People the world over, Jamaicans no less, are mixing traditional and modern medical approaches, the naturopathic and the allopathic, the nutraceutical and the pharmaceutical. Information helps in making wise choices. There is, for instance, a growing body of information which is sharply critical of the conventional treatments for prostate cancer, pointing out an aggressive over-reliance on invasive surgery and chemotherapy which can have devastating side effects.
- JOHN MAXWELL
John Maxwell has died of lung cancer, leaving a rich legacy in journalism and some important life lessons. One such lesson from the environmentalist who smoked from age 15 is: Don't smoke. That way you will lower, by hundreds of times, your risk of developing lung cancer. There are available some valuable lifestyle practices for reducing the risks of prostate cancer. Cutting red meat, and raising soya consumption and the consumption of foods, like tomato, rich in lycopene are pretty well established as prostate cancer risk reduction approaches.

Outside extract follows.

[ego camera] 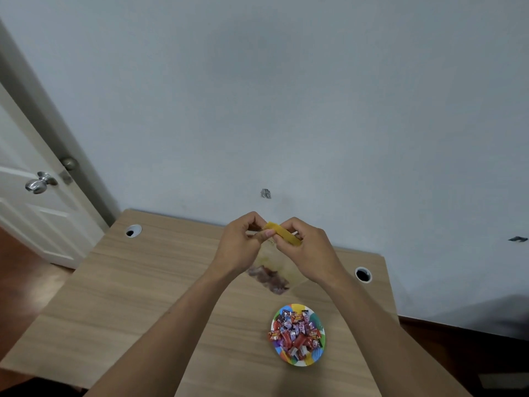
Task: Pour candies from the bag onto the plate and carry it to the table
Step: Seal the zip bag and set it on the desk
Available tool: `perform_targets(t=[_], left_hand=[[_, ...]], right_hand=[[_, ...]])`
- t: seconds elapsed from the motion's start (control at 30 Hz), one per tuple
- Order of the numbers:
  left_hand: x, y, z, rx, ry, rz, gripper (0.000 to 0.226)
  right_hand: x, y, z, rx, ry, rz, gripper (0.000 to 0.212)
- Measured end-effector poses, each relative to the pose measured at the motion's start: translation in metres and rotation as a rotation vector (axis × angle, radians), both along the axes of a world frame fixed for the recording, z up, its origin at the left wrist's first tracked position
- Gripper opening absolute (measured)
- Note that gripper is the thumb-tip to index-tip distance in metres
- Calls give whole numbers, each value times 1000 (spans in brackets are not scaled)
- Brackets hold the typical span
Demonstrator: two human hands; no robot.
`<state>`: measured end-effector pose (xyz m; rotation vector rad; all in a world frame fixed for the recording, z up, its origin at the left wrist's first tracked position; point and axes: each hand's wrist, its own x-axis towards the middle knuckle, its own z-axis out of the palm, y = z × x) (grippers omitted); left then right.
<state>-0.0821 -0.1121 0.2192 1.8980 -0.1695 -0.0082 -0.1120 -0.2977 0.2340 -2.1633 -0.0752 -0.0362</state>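
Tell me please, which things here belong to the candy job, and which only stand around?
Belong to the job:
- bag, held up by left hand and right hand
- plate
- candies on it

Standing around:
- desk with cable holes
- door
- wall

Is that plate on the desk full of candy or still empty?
Full. The plate holds a heap of wrapped candies covering most of it, while both hands hold the bag up behind it.
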Motion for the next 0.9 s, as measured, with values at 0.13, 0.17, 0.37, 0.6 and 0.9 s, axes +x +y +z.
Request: perform_targets(t=[0.13,0.17,0.37,0.6,0.9], left_hand=[[2,4,3,-48,54,-65,17],[1,5,3,-83,67,-72,17],[-6,-1,0,-75,24,-4,11],[-13,-5,3,-57,-35,63,15],[-13,-9,6,-107,10,110,13]], right_hand=[[-2,-4,1,-34,-7,-4,12],[-2,-6,1,-45,-9,-7,12],[-2,-5,2,-113,-36,7,17],[0,-8,0,-140,-69,26,26],[-1,-10,1,-279,-222,57,31]])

I used John's well-written little book, How To Make Our Own News: A Primer for Environmentalists and Journalists, in teaching that CARIMAC course I mentioned earlier, "Science, Society and Media".
John and I, who didn't see eye to eye on so many things, didn't only quarrel from time to time in the press, but collaborated in a May 2002 workshop for building a science-communication network for the Caribbean. The Scientific Research Council and the India-based Committee on Science and Technology for Development hosted the workshop and invited me to help as a 'science journalist', being one of the few people writing about science in the country at the time. I quietly recommended Maxwell as the best mainstream journalist, for presenting techniques to the workshop, largely on the strength of his 2000 book, How To Make Our Own News.